**ASSIGNED TASK:** The listing below should be reproduced precisely, except for its images.

**DATASET EXTRACT:**
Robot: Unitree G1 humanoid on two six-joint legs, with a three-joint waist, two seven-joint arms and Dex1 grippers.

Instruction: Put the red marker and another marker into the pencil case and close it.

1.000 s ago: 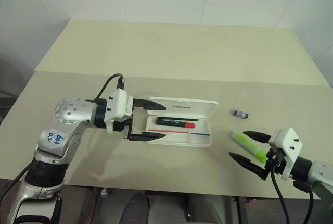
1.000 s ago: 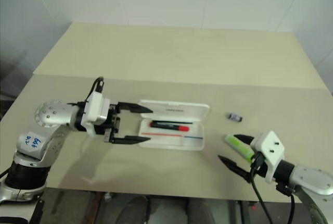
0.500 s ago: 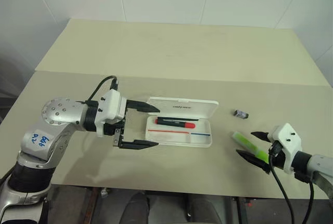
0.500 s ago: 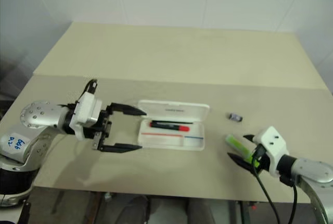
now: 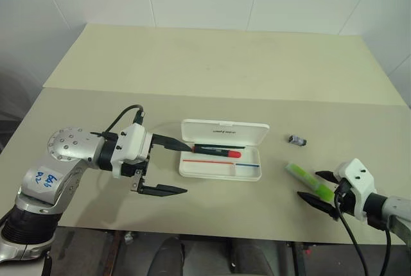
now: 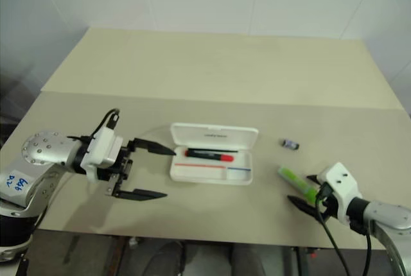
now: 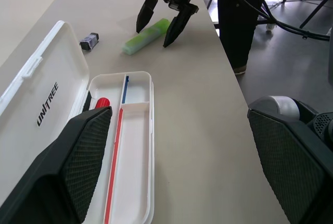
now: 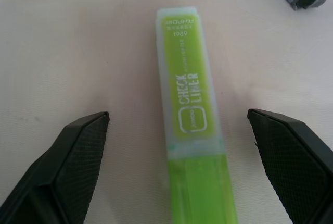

**EXERCISE ANSWER:**
Robot: Unitree G1 humanoid on two six-joint legs, with a three-joint waist, two seven-joint arms and Dex1 grippers.

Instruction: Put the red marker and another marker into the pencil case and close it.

1.000 s ago: 
1.000 s ago: 
0.500 s ago: 
0.500 s ago: 
now: 
now: 
now: 
now: 

This answer has been written out in full.